Shjade said:
I find myself wondering what the age difference is between Ms. Marvel and Spider-man.
She's probably older by either a little less or a little more than ten years.
Unless they've changed their minds since last I checked, Marvel runs things on a "sliding time scale" of about a decade; i.e. whatever era it seems to be in a given story it has "always been" about ten years (give or take) since The Fantastic Four got their powers and "began" the 'current' age of heroes; while the only thing that stays constant is that Captain America, Namor etc. DID fight in WWII with the 'Cap was sleeping' gap getting retroactively longer and longer with each successive year.
In typical "Marvel Time," Peter Parker getting bitten/becoming Spider-Man happens over the course a few years roughly coinciding with the FF's debut, making him a high-schooler at the time. Carol Danvers (Ms. Marvel) is supposed to have been a tenured FBI/military officer during the same period, so she'd have to be AT LEAST in her late 20s while he was still in his late teens... though, really, this should all go into the "Don't Think Too Hard About This" file.

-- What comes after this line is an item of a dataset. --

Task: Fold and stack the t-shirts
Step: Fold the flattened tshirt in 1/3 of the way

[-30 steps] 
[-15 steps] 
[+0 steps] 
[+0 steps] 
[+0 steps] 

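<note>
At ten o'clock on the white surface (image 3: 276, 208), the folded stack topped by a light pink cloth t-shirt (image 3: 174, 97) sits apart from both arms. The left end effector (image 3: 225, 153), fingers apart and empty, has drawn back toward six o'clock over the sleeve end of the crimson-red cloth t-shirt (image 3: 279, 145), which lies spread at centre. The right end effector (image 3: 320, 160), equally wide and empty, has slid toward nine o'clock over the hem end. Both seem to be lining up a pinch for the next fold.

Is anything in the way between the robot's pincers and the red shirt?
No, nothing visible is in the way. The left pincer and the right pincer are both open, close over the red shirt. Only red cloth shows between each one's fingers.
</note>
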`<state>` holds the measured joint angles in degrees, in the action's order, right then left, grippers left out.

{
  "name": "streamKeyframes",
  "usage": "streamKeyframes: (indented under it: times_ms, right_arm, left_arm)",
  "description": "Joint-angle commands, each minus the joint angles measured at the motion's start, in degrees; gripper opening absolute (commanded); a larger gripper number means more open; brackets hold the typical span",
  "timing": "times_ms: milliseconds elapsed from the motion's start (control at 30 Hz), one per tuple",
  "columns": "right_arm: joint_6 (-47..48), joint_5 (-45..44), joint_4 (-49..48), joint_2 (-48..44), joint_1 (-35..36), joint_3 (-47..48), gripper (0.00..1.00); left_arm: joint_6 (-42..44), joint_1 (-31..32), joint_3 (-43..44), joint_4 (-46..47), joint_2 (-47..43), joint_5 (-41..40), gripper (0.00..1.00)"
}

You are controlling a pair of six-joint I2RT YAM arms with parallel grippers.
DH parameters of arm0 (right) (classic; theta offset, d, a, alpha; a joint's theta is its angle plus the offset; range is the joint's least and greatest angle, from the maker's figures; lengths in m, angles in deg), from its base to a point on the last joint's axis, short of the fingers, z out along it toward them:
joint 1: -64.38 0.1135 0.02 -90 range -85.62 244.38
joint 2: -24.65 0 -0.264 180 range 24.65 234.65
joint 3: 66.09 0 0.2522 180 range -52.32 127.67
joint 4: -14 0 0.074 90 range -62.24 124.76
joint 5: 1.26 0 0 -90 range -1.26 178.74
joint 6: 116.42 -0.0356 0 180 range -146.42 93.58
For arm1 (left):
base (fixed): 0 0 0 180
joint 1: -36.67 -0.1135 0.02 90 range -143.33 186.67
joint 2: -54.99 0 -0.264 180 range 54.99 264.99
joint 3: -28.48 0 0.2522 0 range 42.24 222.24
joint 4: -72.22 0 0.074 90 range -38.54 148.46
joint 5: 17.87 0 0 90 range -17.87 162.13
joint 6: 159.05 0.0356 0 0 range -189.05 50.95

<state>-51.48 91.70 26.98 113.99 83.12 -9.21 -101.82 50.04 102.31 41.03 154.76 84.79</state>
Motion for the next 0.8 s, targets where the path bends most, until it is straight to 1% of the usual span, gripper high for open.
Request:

Basically, everyone in American superhero comics LOOKS like they're in their (very, very healthy) mid-30s but can really be anywhere between late-teens and early-40s; unless they're drawn to explicitly look "very young," in which case they're teenagers/children or "very old" which can mean anywhere from mid-50s to
older than time itself. Marvel tends to break it's "age groups" up more by disposition/personality than actual age, i.e. Iron Man, Ms. Marvel, Dr. Strange, Professor X, Mr. Fantastic etc. are "grownups" (i.e. they have day-jobs, responsibilities and "big people" problems like alcoholism) while Spider-Man, (most of) The X-Men, Human Torch etc. are "kids;" which is why it was kind of clever that during "Civil War" the de-facto 'kid's team' (anti-registration) wound up led by Captain America - who's technically in his 80s but physically/mentally "younger" than most of the other "big" heroes.